Abstract

The respective influences of particle shape and size on the energetic stability of five-component multimetallic nanoparticles have been computationally investigated for AlCuFeCrNi and AuCuPdNiCo mixtures at equiconcentration. Using available embedded-atom model potentials, exchange Monte Carlo simulations possibly assisted with systematic quenching, we explore tools to approach ideal phase equilibrium in such high-entropy nanoalloys. In particular, we show how deviations to ideal solid solution behaviors can be characterized using percolation analyses, and how the contribution of alloying fluctuations at finite temperature can be inferred to evaluate the entropy of mixing in such nonideal cases. An approximation to the entropy of mixing based on pair correlations only is also found to capture the behavior of the thermodynamical mixing entropy quite well, and can be used as an order parameter of mixing.
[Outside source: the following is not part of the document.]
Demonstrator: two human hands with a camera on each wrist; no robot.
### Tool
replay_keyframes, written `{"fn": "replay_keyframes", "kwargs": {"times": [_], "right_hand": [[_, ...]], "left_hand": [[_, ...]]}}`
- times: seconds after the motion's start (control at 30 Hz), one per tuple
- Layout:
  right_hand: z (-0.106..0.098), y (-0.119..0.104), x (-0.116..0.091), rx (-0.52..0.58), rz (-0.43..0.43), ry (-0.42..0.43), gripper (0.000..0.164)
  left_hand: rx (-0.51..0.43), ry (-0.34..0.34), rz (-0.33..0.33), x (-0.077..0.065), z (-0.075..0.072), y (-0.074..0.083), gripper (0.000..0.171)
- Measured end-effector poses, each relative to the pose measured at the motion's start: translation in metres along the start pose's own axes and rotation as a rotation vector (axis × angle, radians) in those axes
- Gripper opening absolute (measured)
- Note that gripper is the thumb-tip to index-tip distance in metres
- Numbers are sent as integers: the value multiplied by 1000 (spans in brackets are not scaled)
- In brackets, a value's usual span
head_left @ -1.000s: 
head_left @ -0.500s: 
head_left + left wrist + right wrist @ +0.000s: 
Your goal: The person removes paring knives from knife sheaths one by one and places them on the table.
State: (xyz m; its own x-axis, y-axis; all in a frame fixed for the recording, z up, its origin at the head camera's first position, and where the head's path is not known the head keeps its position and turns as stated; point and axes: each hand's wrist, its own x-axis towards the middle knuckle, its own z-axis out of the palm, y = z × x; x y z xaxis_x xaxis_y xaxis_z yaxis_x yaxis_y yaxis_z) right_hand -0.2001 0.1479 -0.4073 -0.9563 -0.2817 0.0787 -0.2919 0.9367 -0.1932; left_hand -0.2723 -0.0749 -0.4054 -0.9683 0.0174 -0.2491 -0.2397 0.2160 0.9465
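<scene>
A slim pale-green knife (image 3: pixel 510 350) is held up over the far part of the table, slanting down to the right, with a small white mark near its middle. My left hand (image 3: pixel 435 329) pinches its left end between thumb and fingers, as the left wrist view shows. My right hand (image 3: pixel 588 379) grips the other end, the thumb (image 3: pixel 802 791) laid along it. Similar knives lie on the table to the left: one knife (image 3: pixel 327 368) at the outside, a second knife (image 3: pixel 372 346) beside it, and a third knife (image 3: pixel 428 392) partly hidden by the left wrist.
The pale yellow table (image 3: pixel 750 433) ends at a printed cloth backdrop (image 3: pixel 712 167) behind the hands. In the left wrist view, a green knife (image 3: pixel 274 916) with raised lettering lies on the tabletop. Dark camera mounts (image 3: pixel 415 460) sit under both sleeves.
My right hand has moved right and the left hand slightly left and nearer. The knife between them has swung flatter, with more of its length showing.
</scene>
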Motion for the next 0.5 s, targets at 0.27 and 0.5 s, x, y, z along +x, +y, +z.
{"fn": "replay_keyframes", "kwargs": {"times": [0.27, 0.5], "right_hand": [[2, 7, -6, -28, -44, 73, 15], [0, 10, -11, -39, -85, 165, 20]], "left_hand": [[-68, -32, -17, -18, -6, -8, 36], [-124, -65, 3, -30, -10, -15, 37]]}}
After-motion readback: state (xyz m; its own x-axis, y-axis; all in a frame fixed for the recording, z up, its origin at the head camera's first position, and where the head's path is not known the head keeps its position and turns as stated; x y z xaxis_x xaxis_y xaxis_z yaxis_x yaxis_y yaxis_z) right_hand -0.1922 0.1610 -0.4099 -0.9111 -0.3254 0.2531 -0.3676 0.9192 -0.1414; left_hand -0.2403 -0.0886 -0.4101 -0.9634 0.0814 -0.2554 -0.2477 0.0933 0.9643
While the AlCuFeCrNi mixture appears to mix reasonably well in all cases considered, cobalt and nickel segregate significantly in AuCuPdNiCo nanoparticles, deviating strongly from ideal random mixtures. A simple Gaussian regression model applied to a coarse distribution of concentrations is found to correctly predict conditions for optimising the mixing thermodynamical properties of the miscible AlCuFeCrNi nanoparticle.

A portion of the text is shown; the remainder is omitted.